The Nigerian media space has been agog with a cacophony of opinions over the recent exclusive interview by a chieftain of the All Progressive Congress (APC), and President Muhammadu Buhari’s nephew, Mamman Daura, on the British broadcasting Service (BBC) Hausa Service. It is doubtful that the elder statesman, who is hardly heard from, expected the torrents of interests and reactions by Nigerians all over the world to what he might have adjudged as innocuous remarks in the brief interview.

Yet, if the reactions came, as a total surprise to the octogenarian, then not so to many observers who have always seen the man in the eye of storms of sensational accusations and criticisms since his uncle mounted the saddle of leadership of the country in 2015. Tagged the head of a cabal that supposedly runs the Buhari government, Mamman Daura and his family have lived with all manners of obnoxious profiling. The public is almost daily regaled with stories, both fables and real, that literarily dresses the man in the garbs of omnipotence as far as the administration is concerned. It just remains to hear that he had turned a man into a woman. The prevailing impression out there is that Mamman Duara is Mohammadu Buhari and Buhari is Mamman Daura.
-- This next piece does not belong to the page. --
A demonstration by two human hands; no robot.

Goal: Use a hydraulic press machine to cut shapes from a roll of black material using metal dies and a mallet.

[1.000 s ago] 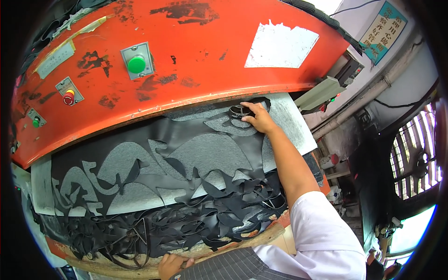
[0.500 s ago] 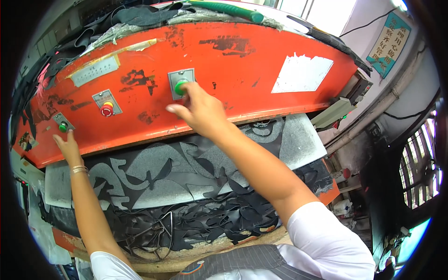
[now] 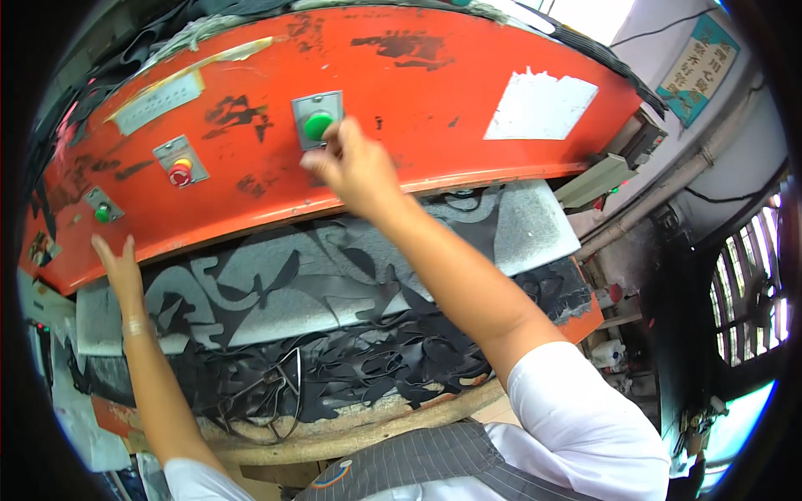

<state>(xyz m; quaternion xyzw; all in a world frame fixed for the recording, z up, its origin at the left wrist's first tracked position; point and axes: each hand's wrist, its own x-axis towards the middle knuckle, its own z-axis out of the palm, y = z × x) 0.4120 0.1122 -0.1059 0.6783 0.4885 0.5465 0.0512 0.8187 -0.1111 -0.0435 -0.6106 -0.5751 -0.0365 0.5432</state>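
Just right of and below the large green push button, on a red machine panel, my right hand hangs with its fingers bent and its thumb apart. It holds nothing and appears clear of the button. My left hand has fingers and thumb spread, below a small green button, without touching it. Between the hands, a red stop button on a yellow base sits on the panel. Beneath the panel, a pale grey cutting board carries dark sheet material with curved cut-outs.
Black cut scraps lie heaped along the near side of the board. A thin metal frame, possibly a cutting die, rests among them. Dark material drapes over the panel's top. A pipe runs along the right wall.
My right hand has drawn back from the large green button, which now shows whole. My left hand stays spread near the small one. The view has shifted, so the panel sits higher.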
It was therefore not surprising that many see the reverberating interview as many see his remarks as reflective of the thoughts of the President and the “cabal” or at least a kite flying. As far as many Nigerians, including many statesmen and socio-cultural groups like Ohanaeze Ndigbo, Afanifere, etc. are concerned, the oracle has spoken. It was like the voices of the people shouting “The voice of a god, and not of a mortal!” in the days of Blatus as Herod Agrippa I, the grandson of Herod the Great, addressed the visiting and conciliatory delegation of Tyre and Sidon. So, to these observers, there is an imminent plot to retain power in the North post Buhari, thereby denying the South their turn at the Nigerian seat of power come 2023.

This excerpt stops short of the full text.